Una posizione quella del governo in linea con quella della Regione Piemonte: “Dobbiamo essere prognostici e non dogmatici sulla massificazione dell’auto elettrica e pertanto portare le auto elettriche a prezzi più convenienti. La transizione ecologica è il nostro obiettivo e dobbiamo cercare con diplomazia di andare verso l’elettrico salvaguardando il nostro comparto automotive.
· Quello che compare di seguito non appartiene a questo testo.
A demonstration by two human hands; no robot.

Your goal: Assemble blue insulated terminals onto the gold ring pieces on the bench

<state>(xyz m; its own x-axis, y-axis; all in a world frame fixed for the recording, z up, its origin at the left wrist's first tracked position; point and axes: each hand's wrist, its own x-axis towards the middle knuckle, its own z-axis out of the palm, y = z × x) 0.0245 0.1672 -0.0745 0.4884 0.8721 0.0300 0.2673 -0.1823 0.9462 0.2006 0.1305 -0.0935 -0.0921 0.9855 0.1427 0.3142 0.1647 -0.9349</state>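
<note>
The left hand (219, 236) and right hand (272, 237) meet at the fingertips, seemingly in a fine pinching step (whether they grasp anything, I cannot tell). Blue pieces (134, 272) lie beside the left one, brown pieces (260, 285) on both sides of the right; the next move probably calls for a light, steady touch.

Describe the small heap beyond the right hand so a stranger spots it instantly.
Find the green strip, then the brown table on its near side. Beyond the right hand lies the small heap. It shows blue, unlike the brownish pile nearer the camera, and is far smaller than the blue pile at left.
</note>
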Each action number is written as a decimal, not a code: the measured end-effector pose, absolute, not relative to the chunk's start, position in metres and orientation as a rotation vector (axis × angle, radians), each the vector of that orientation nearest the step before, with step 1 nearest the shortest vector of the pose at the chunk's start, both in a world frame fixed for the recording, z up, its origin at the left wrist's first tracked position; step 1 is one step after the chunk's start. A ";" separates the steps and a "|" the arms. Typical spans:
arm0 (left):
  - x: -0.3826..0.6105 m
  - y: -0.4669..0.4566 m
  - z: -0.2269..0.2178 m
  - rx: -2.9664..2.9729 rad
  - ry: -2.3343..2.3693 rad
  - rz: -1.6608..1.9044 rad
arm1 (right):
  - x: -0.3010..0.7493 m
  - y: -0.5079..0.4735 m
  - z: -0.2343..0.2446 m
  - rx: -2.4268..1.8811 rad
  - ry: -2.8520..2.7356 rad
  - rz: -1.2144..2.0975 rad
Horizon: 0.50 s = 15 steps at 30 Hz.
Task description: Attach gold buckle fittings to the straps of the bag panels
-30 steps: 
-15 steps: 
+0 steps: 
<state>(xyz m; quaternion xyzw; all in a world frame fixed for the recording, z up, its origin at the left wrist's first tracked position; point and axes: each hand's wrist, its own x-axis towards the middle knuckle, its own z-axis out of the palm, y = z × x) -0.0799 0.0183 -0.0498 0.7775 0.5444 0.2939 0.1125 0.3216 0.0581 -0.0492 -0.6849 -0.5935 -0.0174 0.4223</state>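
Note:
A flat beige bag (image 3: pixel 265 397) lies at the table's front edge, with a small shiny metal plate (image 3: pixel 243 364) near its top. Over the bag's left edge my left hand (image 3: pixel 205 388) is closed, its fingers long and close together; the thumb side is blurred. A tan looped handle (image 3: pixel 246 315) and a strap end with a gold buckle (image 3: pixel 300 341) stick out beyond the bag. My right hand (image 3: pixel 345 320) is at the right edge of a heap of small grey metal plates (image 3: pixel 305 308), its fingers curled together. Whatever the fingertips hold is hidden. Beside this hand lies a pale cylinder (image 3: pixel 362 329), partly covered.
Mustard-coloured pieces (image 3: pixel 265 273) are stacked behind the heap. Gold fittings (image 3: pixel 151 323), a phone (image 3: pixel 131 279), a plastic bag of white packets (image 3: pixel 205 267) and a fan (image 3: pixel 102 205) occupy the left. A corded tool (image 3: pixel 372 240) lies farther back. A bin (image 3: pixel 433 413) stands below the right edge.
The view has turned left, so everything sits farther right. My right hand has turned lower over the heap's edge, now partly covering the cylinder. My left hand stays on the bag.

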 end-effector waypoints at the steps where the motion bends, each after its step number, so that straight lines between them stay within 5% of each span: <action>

Gli obiettivi della regione sono di aiutare la transizione con un percorso non dogmatico, favorendo l’uso di biocarburanti, non facendo morire le nostre imprese” commenta l’Assessore Andrea Tronzano.

“Il 20 per cento delle aziende canavesane sono di dimensioni medio-piccole; le grandi hanno piani d’investimento a medio/lungo termine mentre quelle più piccole sono maggiormente a rischio perché hanno vincoli oggettivi e una minore reattività. Non bisogna perdere tempo e seguire ciò che è stato detto dal Ministro Pichetto Frattin e dall’Assessore Tronzano. Bisogna dare nuovi e forti stimoli, non solo economici, alla ricerca e all’innovazione; formare il capitale umano e puntare sulle competenze; promuovere l’aggregazione, anche intersettoriale, perché le aziende devono avere il coraggio di unire le forze per essere più forti e competitive stando al passo con i tempi” testimonia Paolo Conta, Presidente di Confindustria Canavese.

Durante il pomeriggio tutti gli intervenuti hanno espresso la propria opinione testimoniando potenzialità, limitazioni e critiche a questa transizione dal motore termico a quello elettrico, con un 2035 che sembra così lontano, ma che in realtà non lo è affatto. “Ringrazio Confindustria Canavese, API Torino, CNA Cuorgnè Canavese e Torino per essere intervenuti. ll gruppo di Forza Italia “Insieme per il territorio”; il relatore Marco Mussini, il Presidente Paolo Ruzzola, la segreteria del gruppo e l’Assessore Andrea Tronzano. Infine un ringraziamento al Sindaco della città di Cuorgnè Giovanna Cresto e a tutta l’Amministrazione Comunale” ha concluso il Consigliere regionale Mauro Fava.